Hi there,
I have a half theoretical / half pymc3 question.
I am trying to predict the conversion rates of certain online ads. Each advertisement gets only few clicks so the conversion rate I observe is quite degenerate with a lot of zeros. This does not mean the true conversion rate is zero we might just haven’t sampled enough. I thought of building a probabilistic model like the following.
import pymc3 as pm
import numpy as np
import theano.tensor as tt
import pymc3 as pm
import pandas as pd
n = 10000
cate1 = [np.random.randint(0, 10) for _ in range(n)]
num1 = [np.random.rand() for _ in range(n)]
X = pd.DataFrame(zip(cate1, num1), columns=['cate1', 'num1'])
X = pd.get_dummies(X, columns=['cate1'], sparse=False) # TODO change me to sparse
clicks = [1 + np.random.poisson(2) for _ in range(n)]
conversions = [np.random.binomial(c, .02) for c in clicks]
m = X.shape[1]
with pm.Model() as model:
mu1 = pm.Normal('mu1', 0, 10, shape=m)
mu0 = pm.Normal('mu0', 0, 1)
gamma1 = pm.Normal('gamma1', 0, 10, shape=m)
gamma0 = pm.Normal('gamma0', 0, 1)
alpha = pm.Deterministic('alpha', np.exp(mu0 - pm.math.dot(X, mu1)))
beta = pm.Deterministic('beta', np.exp(gamma0 - pm.math.dot(X, gamma1)))

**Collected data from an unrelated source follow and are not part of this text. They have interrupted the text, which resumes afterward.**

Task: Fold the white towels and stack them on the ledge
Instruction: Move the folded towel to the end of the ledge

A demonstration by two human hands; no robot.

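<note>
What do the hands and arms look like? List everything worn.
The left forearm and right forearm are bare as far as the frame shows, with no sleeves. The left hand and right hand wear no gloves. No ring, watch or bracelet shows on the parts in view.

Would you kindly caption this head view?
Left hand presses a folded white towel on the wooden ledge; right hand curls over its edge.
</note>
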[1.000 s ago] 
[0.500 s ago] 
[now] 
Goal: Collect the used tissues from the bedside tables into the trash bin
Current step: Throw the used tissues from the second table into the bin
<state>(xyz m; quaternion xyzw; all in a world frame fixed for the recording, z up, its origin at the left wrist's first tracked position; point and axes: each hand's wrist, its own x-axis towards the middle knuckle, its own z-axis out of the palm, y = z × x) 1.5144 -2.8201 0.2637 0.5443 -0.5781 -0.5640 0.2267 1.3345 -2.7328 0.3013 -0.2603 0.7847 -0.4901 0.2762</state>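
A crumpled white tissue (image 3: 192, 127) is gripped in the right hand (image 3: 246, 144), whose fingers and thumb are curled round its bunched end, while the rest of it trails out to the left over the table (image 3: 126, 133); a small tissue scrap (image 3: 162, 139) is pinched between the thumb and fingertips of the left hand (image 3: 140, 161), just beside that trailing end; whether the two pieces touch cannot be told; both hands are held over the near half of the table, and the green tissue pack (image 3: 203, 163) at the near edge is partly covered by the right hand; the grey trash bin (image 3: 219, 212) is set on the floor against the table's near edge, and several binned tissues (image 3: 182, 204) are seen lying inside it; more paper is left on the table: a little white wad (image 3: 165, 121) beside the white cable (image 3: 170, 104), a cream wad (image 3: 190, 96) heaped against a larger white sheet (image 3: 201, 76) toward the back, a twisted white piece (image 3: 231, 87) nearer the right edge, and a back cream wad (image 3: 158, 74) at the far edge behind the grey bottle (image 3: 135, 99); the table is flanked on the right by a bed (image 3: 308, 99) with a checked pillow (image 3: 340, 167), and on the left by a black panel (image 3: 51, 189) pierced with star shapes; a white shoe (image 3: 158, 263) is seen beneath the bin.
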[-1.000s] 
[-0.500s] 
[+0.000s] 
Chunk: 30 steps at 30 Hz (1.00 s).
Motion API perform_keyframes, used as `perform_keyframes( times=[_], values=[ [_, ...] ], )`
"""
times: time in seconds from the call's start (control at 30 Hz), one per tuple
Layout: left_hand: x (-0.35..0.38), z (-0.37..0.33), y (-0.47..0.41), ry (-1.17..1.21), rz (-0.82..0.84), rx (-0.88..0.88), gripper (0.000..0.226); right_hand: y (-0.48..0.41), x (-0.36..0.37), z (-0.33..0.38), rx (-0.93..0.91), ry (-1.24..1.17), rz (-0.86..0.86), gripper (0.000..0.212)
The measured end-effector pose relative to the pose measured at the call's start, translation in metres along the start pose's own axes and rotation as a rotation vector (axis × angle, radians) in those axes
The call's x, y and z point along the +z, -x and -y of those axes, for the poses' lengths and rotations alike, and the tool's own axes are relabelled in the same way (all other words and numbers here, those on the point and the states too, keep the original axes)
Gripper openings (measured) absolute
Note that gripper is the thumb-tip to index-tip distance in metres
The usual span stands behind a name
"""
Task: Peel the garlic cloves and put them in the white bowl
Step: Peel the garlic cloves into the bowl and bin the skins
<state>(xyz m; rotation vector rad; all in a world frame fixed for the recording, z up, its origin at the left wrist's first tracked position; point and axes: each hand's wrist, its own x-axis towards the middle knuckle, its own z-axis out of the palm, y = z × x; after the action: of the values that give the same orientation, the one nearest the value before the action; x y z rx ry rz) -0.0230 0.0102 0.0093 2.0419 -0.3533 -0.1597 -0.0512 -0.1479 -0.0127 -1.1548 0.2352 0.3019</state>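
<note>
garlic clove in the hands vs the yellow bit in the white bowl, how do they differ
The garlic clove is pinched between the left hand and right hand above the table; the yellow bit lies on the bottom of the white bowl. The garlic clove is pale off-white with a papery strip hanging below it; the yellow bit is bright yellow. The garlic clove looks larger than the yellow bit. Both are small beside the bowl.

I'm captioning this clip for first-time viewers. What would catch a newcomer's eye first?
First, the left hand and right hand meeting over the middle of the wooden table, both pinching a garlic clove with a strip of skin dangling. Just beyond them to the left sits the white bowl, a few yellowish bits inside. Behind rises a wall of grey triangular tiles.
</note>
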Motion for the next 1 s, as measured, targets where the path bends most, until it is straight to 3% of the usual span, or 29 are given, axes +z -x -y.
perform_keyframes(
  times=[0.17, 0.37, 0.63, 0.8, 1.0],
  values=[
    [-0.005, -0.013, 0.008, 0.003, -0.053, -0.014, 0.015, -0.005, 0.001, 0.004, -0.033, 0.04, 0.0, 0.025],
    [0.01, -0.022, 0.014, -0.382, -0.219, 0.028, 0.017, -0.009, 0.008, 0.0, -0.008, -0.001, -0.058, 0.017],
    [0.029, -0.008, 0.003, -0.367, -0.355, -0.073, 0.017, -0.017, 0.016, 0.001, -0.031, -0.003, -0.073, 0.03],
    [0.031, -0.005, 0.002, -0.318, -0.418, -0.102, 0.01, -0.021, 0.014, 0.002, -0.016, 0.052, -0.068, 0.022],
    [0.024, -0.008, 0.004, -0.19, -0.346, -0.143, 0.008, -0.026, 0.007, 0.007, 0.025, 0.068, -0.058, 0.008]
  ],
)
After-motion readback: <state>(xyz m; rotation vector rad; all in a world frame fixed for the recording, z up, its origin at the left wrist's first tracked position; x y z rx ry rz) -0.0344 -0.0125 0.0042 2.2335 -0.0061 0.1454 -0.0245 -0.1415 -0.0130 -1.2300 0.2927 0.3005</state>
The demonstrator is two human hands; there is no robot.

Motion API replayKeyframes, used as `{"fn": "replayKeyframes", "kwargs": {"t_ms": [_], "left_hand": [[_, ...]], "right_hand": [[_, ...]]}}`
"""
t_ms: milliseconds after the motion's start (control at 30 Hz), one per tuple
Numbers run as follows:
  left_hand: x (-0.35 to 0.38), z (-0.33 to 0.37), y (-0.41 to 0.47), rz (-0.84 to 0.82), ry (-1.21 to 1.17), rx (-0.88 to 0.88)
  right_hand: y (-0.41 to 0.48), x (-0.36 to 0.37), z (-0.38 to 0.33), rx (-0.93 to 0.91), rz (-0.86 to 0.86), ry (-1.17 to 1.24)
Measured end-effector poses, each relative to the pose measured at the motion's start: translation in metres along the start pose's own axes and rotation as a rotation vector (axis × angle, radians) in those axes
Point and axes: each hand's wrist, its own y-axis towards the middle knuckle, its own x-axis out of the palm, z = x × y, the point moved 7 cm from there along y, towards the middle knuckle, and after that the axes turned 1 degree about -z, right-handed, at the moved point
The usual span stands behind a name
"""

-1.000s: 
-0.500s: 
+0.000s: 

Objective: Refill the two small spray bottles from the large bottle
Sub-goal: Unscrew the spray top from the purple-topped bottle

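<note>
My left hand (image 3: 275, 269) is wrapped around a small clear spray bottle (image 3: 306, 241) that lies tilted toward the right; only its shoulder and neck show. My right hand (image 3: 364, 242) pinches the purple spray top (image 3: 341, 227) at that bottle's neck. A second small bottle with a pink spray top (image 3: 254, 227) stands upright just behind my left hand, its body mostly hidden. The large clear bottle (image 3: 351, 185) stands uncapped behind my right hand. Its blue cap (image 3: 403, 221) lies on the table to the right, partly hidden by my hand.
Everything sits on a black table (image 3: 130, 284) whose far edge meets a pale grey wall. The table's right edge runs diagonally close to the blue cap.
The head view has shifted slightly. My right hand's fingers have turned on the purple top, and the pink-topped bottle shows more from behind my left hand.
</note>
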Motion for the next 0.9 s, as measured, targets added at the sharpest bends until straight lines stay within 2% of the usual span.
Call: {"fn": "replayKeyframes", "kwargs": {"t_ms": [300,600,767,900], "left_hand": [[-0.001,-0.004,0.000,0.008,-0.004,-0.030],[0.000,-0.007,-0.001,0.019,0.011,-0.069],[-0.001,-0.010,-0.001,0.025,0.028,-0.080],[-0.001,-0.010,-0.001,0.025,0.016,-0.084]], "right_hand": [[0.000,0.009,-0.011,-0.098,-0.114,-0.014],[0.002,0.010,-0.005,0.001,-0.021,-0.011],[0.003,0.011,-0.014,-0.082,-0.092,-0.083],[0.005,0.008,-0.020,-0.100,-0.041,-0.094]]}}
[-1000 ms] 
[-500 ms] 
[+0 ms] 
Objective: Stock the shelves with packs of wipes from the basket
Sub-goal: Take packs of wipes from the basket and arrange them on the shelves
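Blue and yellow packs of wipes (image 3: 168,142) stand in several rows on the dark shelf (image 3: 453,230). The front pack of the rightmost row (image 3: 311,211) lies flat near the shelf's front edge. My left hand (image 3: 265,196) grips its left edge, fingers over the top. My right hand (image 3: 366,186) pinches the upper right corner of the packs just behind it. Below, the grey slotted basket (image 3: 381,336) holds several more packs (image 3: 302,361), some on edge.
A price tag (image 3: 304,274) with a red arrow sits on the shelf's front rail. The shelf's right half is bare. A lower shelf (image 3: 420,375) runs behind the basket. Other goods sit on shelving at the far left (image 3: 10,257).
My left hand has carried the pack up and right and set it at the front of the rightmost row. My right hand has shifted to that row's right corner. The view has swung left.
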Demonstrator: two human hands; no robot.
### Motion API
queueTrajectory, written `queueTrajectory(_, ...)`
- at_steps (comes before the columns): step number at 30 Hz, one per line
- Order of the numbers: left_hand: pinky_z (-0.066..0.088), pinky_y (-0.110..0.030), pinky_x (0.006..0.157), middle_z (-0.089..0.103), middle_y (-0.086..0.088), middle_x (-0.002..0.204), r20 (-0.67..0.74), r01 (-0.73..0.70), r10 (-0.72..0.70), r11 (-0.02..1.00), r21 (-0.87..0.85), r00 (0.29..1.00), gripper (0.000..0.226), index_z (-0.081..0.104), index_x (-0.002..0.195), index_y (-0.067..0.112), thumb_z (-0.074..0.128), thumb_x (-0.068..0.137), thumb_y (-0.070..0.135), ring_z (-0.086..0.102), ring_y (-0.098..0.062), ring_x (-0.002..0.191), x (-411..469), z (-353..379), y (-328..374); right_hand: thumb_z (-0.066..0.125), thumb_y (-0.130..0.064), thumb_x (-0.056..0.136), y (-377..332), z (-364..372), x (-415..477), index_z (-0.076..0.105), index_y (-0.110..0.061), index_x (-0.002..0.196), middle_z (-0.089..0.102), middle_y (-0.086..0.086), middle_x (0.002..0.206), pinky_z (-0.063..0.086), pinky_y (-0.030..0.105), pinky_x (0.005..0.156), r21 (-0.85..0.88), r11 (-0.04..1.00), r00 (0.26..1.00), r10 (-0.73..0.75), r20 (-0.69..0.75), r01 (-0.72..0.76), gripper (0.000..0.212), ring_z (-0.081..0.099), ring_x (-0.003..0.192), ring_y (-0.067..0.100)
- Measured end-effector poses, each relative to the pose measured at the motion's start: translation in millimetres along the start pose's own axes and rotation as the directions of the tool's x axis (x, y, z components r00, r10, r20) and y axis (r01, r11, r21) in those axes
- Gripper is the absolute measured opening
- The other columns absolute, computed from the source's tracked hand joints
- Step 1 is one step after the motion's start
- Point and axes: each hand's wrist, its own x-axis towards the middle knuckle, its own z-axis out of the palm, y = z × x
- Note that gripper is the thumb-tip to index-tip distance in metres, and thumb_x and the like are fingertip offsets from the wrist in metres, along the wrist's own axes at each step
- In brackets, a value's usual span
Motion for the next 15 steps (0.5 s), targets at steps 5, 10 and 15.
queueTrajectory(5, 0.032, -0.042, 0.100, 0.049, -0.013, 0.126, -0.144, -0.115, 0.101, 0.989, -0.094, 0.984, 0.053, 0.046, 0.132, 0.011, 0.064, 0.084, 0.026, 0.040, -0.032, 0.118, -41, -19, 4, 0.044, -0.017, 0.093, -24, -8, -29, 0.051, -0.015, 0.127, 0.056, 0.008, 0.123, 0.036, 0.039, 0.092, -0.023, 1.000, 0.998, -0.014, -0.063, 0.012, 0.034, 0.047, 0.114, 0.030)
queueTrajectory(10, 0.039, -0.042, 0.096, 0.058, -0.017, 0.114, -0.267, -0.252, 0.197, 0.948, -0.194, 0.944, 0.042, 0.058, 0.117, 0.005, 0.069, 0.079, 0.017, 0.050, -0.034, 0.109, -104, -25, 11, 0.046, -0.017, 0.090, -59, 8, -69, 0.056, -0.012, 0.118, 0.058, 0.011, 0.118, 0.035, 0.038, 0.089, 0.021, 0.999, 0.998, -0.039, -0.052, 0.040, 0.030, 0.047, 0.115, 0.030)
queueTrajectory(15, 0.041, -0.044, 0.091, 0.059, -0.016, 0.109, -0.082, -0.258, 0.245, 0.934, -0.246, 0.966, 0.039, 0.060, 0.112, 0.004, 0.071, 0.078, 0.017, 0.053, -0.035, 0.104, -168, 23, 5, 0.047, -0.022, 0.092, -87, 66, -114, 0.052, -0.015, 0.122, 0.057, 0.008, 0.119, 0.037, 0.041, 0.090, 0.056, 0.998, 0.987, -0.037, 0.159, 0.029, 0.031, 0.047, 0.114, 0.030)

y = pm.BetaBinomial('obs', n=clicks, alpha=alpha, beta=beta, observed=conversions)
trace = pm.sample(1000)
with model:
p = pm.Beta('p', alpha, beta, shape=n)
ppc = pm.sample_ppc(trace, 1000, vars=[p])
Note that despite the output of my model is the number of successes, I am really interested here on the the p parameter.
The first obvious theoretical question is whether this model make sense.
The second one is more pymc3 related: the estimation does not progress and I get stuck in the first sampling loop:
Auto-assigning NUTS sampler...
Initializing NUTS using jitter+adapt_diag...
Multiprocess sampling (4 chains in 4 jobs)
NUTS: [gamma0, gamma1, mu0, mu1]
What could be the part that is causing the slow down? In my use case both n and m are big (millions) so I am not sure this is a good start .
For each observation I observe:
- the number of successes (conversions)
- the number of trials (clicks)
- A bunch of features
In the past I simply trained a logistic regression with conversions / clicks being my dependent variable but this would neglect the fact too few samples might have been drawn to reveal the true conversion rate.